I don't actually recognise the person in the photo above. I do know that he was taking part in the Grand Match on the Lake of Menteith on February 7, 1979, when the pic was taken.
I know too that he's become guillible in recent years. He tends to believe what he's told. He's naive, trusting. He tries himself to be plain speaking, and abhors when people refuse to say things clearly, and mean what they say.
I was not at the Grand Match Committee meeting at the Lake of Menteith last Friday. I met some of the committee afterwards and came away fully believing that it wasn't any problem with the ice that had caused the Royal Club to cancel Tuesday's competition. Rather, I was given the impression - or I misinterpreted what was told me - that it was concerns over access, for example getting ambulances to the site in case of emergency.
Turns out though, that the basic, fundamental, key difficulty, is indeed the ice. The Royal Club cannot find an expert who is willing to guarantee that seven inches (or more) of ice over the extent of the lake is indeed safe for curlers to play on. No 'expert', or academic is willing to take the risk of saying, "Of course, it's safe. You can drive a bus over it.." or whatever. And without that expert, the Health and Safety people won't give their approval, and that means no insurance can be obtained, and that means no Grand Match.

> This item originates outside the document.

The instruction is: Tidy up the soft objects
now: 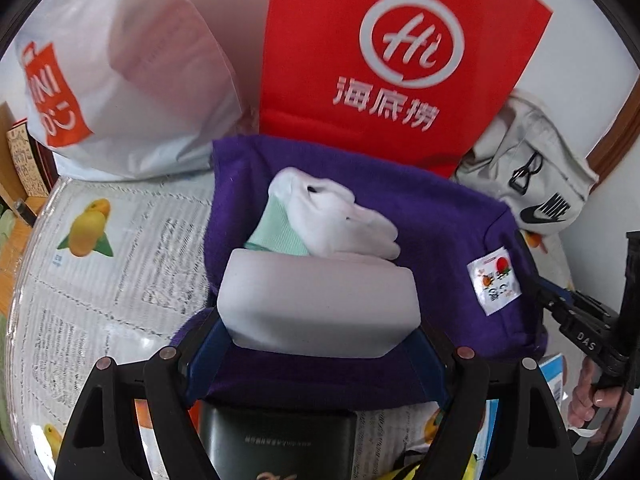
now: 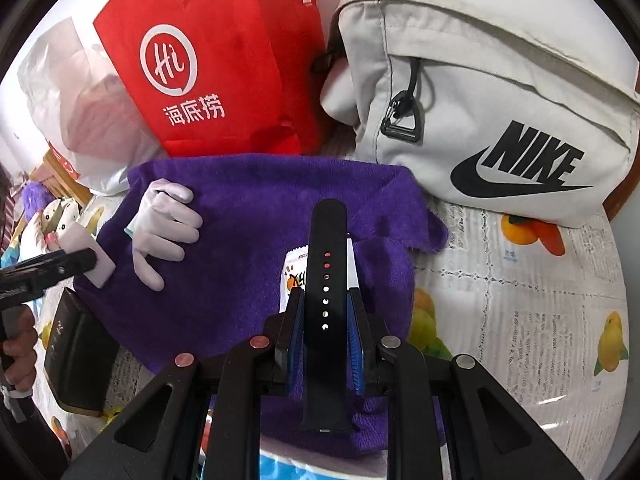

Read what Bill Marshall has written on the Royal Club website here. He hints at the above, but skitters around it somewhat. He says, "...the facts are - if we cannot guarantee that the ice is safe for the numbers the blue light brigade will not give their authorization. We have been in touch with various sources to try and get this information but have unsuccessful so far. If we do not have the authorization we would not be able to obtain insurance."
I spoke with Bill yesterday. I asked what the key concern was. I've summarised the answer above. Now, why could that not have been said clearly before, I don't know. I apologise if I misled anyone by claiming that the main problems were to do with access. Evidently they are not.
Now, Britain has led the world in polar exploration. They make television programmes based around driving over ice. Don't tell me that there are no consultants on 'Ice Road Truckers' who don't know what they are talking about. Where are the experts? Can they be found? Would any be brave enough to give guarantees?
Of course, if the absence of the ice thickness expert, and the lack of technology to test the evenness of the ice buildup, is really at the heart of things, then there will be no Grand Matches organised by the Royal Club on Loch Leven or Piper Dam, or anywhere for that matter. The problem is not confined to the Lake of Menteith.
There will be no 'official' Grand Matches ever again.
My best wishes go with everyone who plans to play on Tuesday regardless. Have fun, be safe, enjoy yourself, as that hairy character in the photo above did in 1979!